Sophie Pottier (librarian) and mother of three children: Antoine (14 years old), Rafaël (10 years old) and Garance (1 year old).

After three miscarriages and an ectopic pregnancy, the 5th pregnancy was apparently progressing well. During an ultrasound (5 months), I was told that the little one was suffering from intrauterine growth retardation.

After a birth worthy of a nightmare (caused by a retro-placental hematoma), Rafaël was born by emergency caesarean section in June, 2010. I find that my baby has a small bird's head, he does not look like his brother, but I love it. In the maternity ward, the pediatrician, intrigued by Rafaël's (short and stocky) fingers, prescribed numerous examinations: cardiac and abdominal ultrasounds, x-rays of all the limbs, a genetic consultation was recommended without any explanation.

Fifteen days after his birth, Rafael catches chickenpox and chains childhood illnesses, he seems to have no immune defences. Infant, Rafael, suffering from internal GERD (gastroesophageal reflux disease), cries a lot and sleeps very little. He undergoes heart surgery at 7 months (persistent ductus arteriosus).

The months pass, I notice a delay in development and perceive that there is a problem without being heard by those around me and the doctors. We develop a close relationship, Rafael is so cute and endearing. Unfortunately, he does not perceive the dangers and is very stubborn, I have to protect him a lot and be extra vigilant.

A slight strabismus prompts us to consult a pediatric ophthalmologist, the latter detects a strong astigmatism and hyperopia. My child loves letters and numbers, at 18 months he knows them all by heart, it sometimes becomes obsessive. On the first day of school, Rafael's teacher refuses to welcome him in the afternoons on the pretext of "a difference" and asks us to consult a psychiatrist.

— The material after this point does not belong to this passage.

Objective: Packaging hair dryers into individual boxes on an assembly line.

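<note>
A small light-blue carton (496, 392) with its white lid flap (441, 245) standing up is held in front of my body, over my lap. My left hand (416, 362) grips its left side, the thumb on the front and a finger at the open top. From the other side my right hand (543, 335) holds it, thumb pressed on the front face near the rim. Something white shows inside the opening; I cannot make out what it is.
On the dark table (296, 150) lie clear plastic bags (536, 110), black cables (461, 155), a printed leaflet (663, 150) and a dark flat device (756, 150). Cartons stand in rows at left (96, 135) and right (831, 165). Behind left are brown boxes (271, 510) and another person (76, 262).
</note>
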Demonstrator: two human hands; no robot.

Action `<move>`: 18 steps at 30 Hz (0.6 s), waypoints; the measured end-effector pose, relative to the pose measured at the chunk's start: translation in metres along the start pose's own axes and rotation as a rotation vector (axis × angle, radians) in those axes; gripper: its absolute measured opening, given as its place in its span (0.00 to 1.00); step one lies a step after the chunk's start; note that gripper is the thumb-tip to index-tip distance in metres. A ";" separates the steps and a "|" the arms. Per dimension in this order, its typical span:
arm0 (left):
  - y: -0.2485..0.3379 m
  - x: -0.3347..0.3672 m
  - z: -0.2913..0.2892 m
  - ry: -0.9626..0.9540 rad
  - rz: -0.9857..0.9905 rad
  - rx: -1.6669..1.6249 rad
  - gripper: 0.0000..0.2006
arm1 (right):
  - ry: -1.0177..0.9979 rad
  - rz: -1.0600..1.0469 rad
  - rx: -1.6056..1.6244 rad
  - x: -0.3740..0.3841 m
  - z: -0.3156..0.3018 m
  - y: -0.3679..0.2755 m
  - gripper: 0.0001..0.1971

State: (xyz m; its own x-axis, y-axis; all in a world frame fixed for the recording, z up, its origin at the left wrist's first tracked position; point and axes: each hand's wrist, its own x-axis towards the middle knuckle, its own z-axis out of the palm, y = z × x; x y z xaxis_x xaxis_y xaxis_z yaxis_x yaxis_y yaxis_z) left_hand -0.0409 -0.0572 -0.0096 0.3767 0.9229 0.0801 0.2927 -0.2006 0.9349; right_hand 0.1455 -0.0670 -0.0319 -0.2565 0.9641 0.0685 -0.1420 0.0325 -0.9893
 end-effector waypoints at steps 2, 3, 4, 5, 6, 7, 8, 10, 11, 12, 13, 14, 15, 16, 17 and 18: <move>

I have been thinking about autism for a few months, two of my cousins ​​suffer from it. We follow up with appointments with incompetent and / or guilty specialists (psychologists and child psychiatrists) who accuse us of being responsible for our child's behavior, according to them his condition is the result of poor education.

Destroyed I then contact the Autism Resource Center. After six months of interviews and examinations, their teams diagnose an autism spectrum disorder with developmental delay (in June 2014).

In parallel, ENT reveals bilateral hearing loss (operation of adenoids and poses of yoyos). Rafael is growing little, the endocrinologist suggests taking growth hormone (6 bites / week), he begins treatment at the age of 4 years. Sensing a genetic disease, the geneticist wishes to see Rafael again when he is 10 years old, so we have to wait 5 long years.

At 7 years old, Rafael is operated on for a trigger finger, usually this pathology develops in the elderly. At 9 years old, the diagnosis of intellectual disability was also made. Many symptoms but little response, we contact the geneticist again.

Exome sequencing exam is performed in February 2020, 10 months later in December we learn that Rafael has Myhre syndrome.

On a daily basis, our child has difficulties: attention and behavioral disorders, learning delays, especially in autonomy, communication and interaction problems with other children (he seems not to have assimilated the social codes), complex management of his emotions and frustrations. It is not autonomous, in particular for cleanliness.

Rafaël has been followed for several years by two liberal practitioners: speech therapy and psychomotricity. After 4 years of waiting, Rafael benefits from the SESSAD system (Special Education and Home Care Services).

An educator trained in ABA psychology, intervenes at the school for complementary and cognitive remediation. On the school level, Rafaël has been in ULIS class (Localized Unit for Educational Inclusion) since 2016, the progress of our child is visible but the birth of his little sister and deconfinement greatly disturbed him in 2020.

ULIS college does not seem adapted to the skills and particular needs of Rafaël, a reception in IME (medico-educational institute) would be more adequate with his capacities, his disorders and his weak autonomy.

In France, we have an excellent social security system, many treatments are partially or fully reimbursed, such as medical examinations or all medical consultations. There is also an institution "House of disabled people" which, depending on the needs of our children, issues us authorizations (called "notification") and also allows us to obtain pensions.

The only problem is that the delays in obtaining answers from this institution are very long. For example, I had to wait 18 months to obtain an authorization simply to put my child on the waiting list in SESSAD or IME. Given the waiting times in IME (3 or 4 years since 300 children are on the waiting list!). We hope for a place for the start of the 2022-2023 school year otherwise Rafael will no longer be attending school.

In France, a registration does not mean a place. We must therefore always anticipate the future needs of our little ones and project ourselves into the future, which is not easy!

To conclude, Rafael is a smiling, very dynamic child who enjoys the company of others, he likes playing with boys and girls, and playing the Nintendo switch!